Habitable Rocky Super-Earth Discovered Orbiting Star Just 100 Light-Years Away

While trying to confirm a possible exoplanet, researchers found a different one.



Two new rocky super-Earths can be added to the now long list of known exoplanets, worlds that orbit stars outside the Solar System. This finding is exciting for multiple reasons. They orbit an ultra-cool star, they are relatively close to Earth – about 100 light-years away – and one of them is in the habitable zone, the region where a planet gets enough starlight for water to be liquid.

 

As reported in the journal Astronomy & Astrophysics, the team set out to confirm the detection of one of the exoplanets by NASA’s planet-hunting space telescope, TESS. The planet is orbiting star TOI-4306, which has a temperature less than half as hot as the Sun. While there, they found another.

 

Exoplanets can only be confirmed when observed with two different techniques, so this follow-up was necessary.

 

“This follow-up is particularly important in the case of relatively cold stars, such as TOI-4306, which emit most of their light in the near-infrared and for which TESS has a rather limited sensitivity,” lead author Dr Laetitia Delrez, from the University of Liège, explained.

 

This follow-up actually led to a new discovery, one-upping what TESS was able to spot.

 

“Using the combined near-infrared sensitive ground-based telescopes of the SPECULOOS consortium – including the Bern led SAINT-EX telescope in Mexico – we were not only able to confirm and characterize the candidate planet that TESS had detected, but also discovered a rather special second, previously unknown planet,” co-author Brice-Olivier Demory, from the University of Bern, added.

 

The team estimates that both planets are made of rocky material and they are between 30 to 40 percent larger than Earth, bigger but not vastly different. They orbit the star respectively in 2.7 days and 8.5 days.
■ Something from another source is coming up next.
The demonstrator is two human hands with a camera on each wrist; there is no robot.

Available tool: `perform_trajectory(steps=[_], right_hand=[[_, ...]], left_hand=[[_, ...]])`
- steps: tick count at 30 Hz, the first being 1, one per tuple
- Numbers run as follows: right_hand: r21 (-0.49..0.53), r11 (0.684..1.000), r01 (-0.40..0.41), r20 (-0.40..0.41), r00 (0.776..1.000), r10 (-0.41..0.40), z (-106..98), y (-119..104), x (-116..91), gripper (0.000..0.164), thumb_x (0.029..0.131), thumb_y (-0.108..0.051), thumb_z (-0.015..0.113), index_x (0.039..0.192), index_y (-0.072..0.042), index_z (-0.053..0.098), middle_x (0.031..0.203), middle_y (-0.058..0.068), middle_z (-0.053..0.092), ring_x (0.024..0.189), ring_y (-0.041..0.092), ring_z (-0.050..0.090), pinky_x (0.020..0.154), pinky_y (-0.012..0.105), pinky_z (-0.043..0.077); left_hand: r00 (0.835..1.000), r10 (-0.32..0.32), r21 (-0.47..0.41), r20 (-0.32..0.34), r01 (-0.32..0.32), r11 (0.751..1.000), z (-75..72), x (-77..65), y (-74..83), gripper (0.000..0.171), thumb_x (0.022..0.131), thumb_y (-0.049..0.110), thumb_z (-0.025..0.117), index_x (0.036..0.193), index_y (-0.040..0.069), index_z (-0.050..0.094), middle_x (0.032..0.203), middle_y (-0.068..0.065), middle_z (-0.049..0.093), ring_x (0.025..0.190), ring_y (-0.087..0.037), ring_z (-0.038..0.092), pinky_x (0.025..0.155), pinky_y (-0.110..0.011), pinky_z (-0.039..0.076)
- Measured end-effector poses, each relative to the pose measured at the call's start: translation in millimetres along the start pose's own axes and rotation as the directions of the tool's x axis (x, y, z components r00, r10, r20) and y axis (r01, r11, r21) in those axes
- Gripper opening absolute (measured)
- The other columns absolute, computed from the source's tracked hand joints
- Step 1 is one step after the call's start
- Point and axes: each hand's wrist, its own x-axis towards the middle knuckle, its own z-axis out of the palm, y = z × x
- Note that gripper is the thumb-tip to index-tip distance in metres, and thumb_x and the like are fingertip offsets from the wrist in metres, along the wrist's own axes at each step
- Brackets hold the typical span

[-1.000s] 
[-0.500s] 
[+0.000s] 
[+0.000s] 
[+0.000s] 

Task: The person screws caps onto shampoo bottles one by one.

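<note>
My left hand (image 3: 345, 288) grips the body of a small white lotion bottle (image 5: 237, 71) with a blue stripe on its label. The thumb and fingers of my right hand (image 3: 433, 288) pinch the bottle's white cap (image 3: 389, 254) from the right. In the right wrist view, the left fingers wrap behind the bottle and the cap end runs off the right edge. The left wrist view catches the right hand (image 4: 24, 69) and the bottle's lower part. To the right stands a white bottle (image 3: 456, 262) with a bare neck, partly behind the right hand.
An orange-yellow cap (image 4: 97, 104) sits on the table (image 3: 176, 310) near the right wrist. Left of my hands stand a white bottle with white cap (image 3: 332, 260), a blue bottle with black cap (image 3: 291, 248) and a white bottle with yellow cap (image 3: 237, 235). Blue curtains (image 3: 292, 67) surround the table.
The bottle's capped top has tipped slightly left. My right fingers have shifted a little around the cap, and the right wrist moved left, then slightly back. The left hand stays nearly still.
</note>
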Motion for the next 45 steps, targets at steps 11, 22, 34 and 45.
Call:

But the star is smaller and cooler than the Sun, so the second planet is in the habitable zone, just like our own. 

 

“This second planet receives about the same amount of stellar radiation as our Earth receives from the Sun and could therefore potentially have liquid water on its surface,” said co-author Dr. Robert Wells from the University of Bern.

 

“But we should not get ahead of ourselves. Being in the right spot does not guarantee a palm beach. Our neighbor planet Venus, which is, so to speak, a CO2-rich, near 500°C pressure cooker, is also near this so-called habitable zone around the Sun.”

 

JWST may be able to study this planet's atmosphere and determine if it has the right ingredients to be Earth-like or if it is a different kind of world altogether.